Includes gerber files for a pcb that can be ordered inexpensively from sources like BatchPCB.com, and full source code.
With the faster sampling rate and good pressure resolution, this looks really good - lots of bang for the buck.
The Kingsgate KPEG006 piezo buzzer is connected to J2.1.
The Nokia 3310LCD mounts directly to the back of the pcb. You need to apply a little pressure to ensure the LCD glass-spring contact is good.
I used the KFC314 5-way joystick from www.techtoys.com.hk for the buttons. You can use 5 separate push-buttons connected to J2.2 - J2.6 with a common ground.
Using a single AA/AAA battery as power source
The circuit uses a 3V LDO linear regulator. You can use a 3.7V Lithium Poly battery. I also found that a 1.5V AA or AAA battery stepped up to 3.3V using a MAX1678 DC-DC converter works quite well, as an input to the linear regulator. The vario circuit draws only 5mA at 3V with the MCU running at 2MHz internal clock. The DC-DC converter switching noise is therefore low and is filtered by the linear regulator, so it does not increase the sensor sampling noise.
With a MAX1678 converter, the best conversion efficiency I have achieved is approximately 75%. This really depends on the quality of the capacitors and inductor in the converter circuit. The lower the ESR of the capacitors and DCR of the inductor, the higher the efficiency. Electrolytic caps are no good - the best results are with SMD ceramic or tantalum caps specifically meant for DC-DC converter applications. You can reduce the ESR of standard ceramic/tantalum caps by using two or three in parallel.

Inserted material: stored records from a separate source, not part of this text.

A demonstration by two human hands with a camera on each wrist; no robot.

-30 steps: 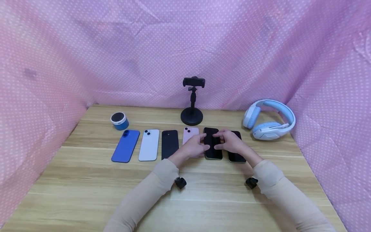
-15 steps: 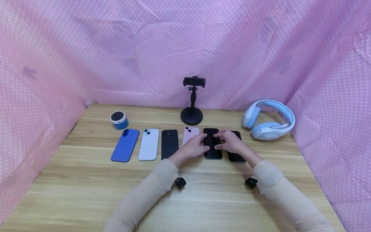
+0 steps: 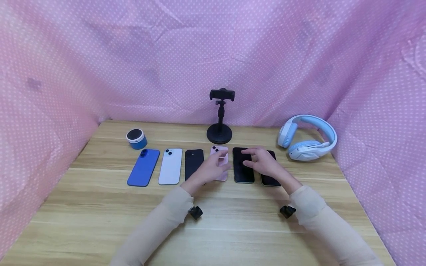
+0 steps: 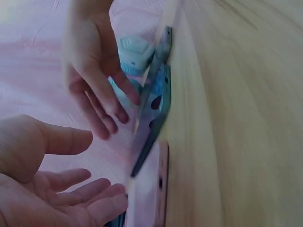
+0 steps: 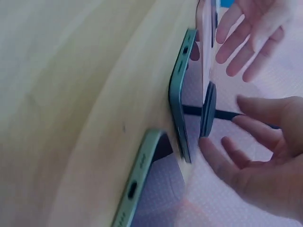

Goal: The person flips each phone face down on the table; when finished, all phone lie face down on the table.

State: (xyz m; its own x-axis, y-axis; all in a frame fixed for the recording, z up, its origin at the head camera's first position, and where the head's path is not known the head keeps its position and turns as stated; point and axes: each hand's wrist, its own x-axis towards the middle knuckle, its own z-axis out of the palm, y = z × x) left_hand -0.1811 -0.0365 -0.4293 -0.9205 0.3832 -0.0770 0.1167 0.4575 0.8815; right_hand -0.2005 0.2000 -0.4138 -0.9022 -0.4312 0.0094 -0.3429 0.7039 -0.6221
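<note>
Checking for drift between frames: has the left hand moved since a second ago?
Yes. The left hand has slid left, off the dark phone it touched before, and is now over the pink phone, judged against the phone stand.

Light is bright, soft and even, tinted pink by the cloth behind the phone stand. Shadows on the surface are faint, gathering just under the hands. The head view bends outward toward its edges, away from the stand. Both wrist views are smeared, fingers and phone edges out of focus.
</note>
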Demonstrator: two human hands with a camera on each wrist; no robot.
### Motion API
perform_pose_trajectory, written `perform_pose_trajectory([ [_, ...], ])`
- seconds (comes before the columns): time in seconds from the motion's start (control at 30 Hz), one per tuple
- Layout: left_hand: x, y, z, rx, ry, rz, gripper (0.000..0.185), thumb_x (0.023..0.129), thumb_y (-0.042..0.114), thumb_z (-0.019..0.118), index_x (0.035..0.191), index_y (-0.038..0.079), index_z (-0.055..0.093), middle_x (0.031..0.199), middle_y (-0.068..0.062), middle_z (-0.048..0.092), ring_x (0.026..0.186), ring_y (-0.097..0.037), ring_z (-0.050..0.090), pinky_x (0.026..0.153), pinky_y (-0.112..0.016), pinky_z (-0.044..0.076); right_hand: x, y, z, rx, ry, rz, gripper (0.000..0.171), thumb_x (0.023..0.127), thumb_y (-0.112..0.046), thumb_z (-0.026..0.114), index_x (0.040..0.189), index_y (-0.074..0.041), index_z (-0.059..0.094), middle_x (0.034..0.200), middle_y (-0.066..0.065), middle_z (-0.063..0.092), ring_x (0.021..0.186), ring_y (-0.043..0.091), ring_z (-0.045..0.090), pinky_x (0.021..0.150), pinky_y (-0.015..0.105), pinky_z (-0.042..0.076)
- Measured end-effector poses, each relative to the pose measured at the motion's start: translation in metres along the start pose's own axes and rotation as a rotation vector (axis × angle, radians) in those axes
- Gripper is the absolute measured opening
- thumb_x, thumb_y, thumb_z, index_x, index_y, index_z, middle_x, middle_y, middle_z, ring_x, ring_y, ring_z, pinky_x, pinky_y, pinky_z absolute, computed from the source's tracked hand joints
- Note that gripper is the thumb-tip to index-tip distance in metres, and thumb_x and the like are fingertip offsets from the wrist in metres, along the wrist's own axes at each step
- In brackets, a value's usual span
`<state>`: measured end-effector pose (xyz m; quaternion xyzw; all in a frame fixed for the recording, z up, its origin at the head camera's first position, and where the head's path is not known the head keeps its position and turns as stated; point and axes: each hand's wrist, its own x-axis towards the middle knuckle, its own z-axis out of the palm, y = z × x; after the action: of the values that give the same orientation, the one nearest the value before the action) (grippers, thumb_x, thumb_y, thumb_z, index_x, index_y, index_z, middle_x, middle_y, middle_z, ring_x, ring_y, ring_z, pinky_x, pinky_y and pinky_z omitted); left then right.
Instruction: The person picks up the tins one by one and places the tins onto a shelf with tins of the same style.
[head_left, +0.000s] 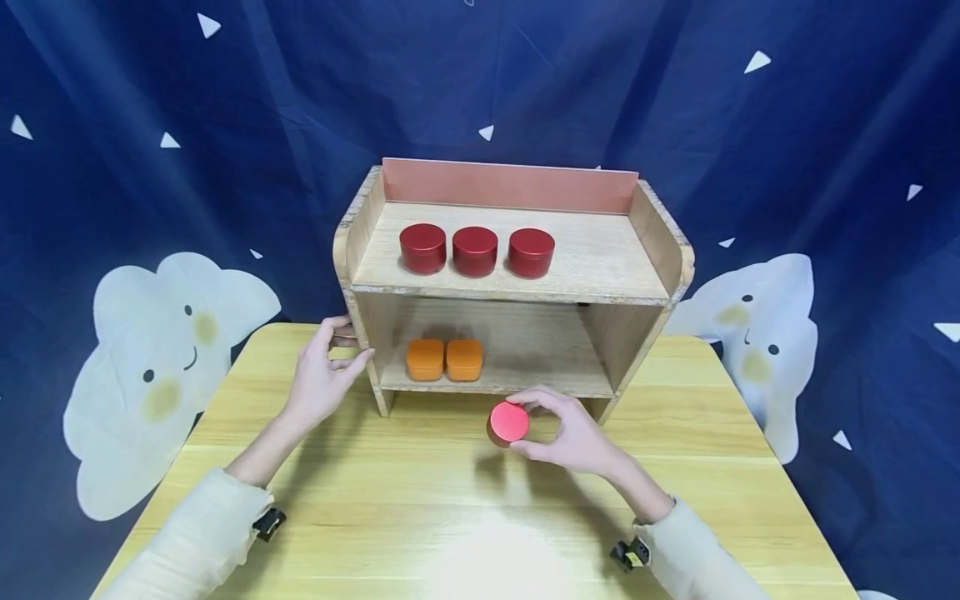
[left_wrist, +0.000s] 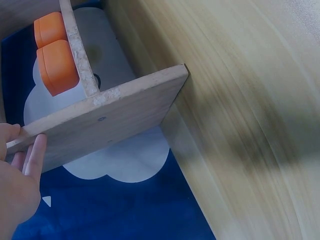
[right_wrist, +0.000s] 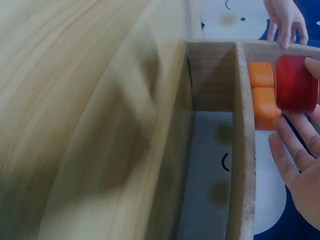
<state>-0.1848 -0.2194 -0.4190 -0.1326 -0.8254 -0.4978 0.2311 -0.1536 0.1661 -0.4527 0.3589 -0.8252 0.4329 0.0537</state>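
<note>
A small wooden shelf (head_left: 510, 293) with two levels stands on the table. My left hand (head_left: 330, 375) grips the front edge of its left side panel (left_wrist: 125, 107), the thumb at the edge and fingers against the outer face. My right hand (head_left: 566, 433) pinches a round red tin (head_left: 509, 422) between thumb and fingers, in front of the lower level. In the right wrist view this red tin (right_wrist: 295, 84) overlaps two orange rounded-square tins. Those tins, a left one (head_left: 425, 360) and a right one (head_left: 464, 360), sit side by side at the lower level's left.
Three dark red round tins, left (head_left: 423, 248), middle (head_left: 475, 252) and right (head_left: 531, 253), stand in a row on the top level. A pinkish back board (head_left: 510, 185) rises behind them. Behind the wooden table (head_left: 360, 517) hangs a dark blue curtain (head_left: 337, 92).
</note>
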Motion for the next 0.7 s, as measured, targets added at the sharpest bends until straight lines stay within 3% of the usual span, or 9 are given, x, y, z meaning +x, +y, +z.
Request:
perform_pose_trajectory([
  [0.4, -0.001, -0.001, 0.0, 0.003, 0.001, 0.007, 0.046, 0.092, -0.003, 0.077, 0.133, -0.008, 0.055, 0.12, -0.027, 0.068, 0.099, 0.012, 0.057, 0.077, -0.003, 0.057, 0.002, -0.007, -0.022, 0.022, 0.088, -0.05, 0.057, 0.076, -0.006, 0.093, 0.128, -0.012, 0.071, 0.117, 0.003, 0.075, 0.102, 0.016, 0.069, 0.086, 0.041, 0.064],
  [0.7, 0.0, -0.001, 0.0, -0.005, 0.004, 0.007, 0.046, 0.092, -0.002, 0.077, 0.133, -0.007, 0.055, 0.119, -0.027, 0.069, 0.098, 0.013, 0.058, 0.076, -0.003, 0.057, 0.006, -0.017, -0.042, 0.019, 0.123, -0.07, 0.06, 0.074, -0.003, 0.094, 0.129, -0.011, 0.071, 0.119, 0.005, 0.075, 0.102, 0.011, 0.069, 0.087, 0.029, 0.064],
])
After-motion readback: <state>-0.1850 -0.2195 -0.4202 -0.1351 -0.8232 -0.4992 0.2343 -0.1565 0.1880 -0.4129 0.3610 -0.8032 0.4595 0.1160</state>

With an AAA alkaline battery and MAX1678 converter, estimated run-time is 50+ hours.
Increasing the audio volume
The mcu drives the piezo speaker with a 0-3V square wave - thats 3Vp-p. The KPEG006 datasheet specs a 10Vp-p swing for the component. I found the volume is just about OK for my requirements - I have an open-face bicycle helmet and the vario is on a front container.
If the volume isn't enough for you, the easiest solution is to add another piezo in parallel. They present a capacitive load and at the low frequencies we use, the impedance isn't low enough to be a problem.
Another option is to use a MAX3226 TTL-RS232 converter to drive the piezo speaker. This component will work off a 3V power supply and a 0-3V swing on the TX line will result in a 5V to -5V swing on the output line, thats 10Vp-p, so it almost looks like it was made to order for our purpose.
The only issue is that piezos should not be left with a DC potential across the wafer. The solution is to use an extra gpio pin on the mcu to supply the VCC voltage for the MAX3226. The VCC pin is powered a few instructions before the audio square wave generation, to allow the MAX3226 to settle. The VCC pin is cleared when the beep completes.
This works very well with PIC24 micros - they can source and sink ~20mA. The MAX3226 requires very little current, but even so, an 8051 micro does not really have any current sourcing capability on the i/o pins. With an 8051, you could maybe try a 1K pullup resistor on the gpio pin.
Just make sure you keep the MAX3226 well away from the pressure sensor, and bring the MAX3226 ground pin and piezo ground back to the 3V regulator ground with a separate wire or pcb track. This is to avoid adding more sensor sampling noise due to the charge pump operation of the TTL-RS232 converter.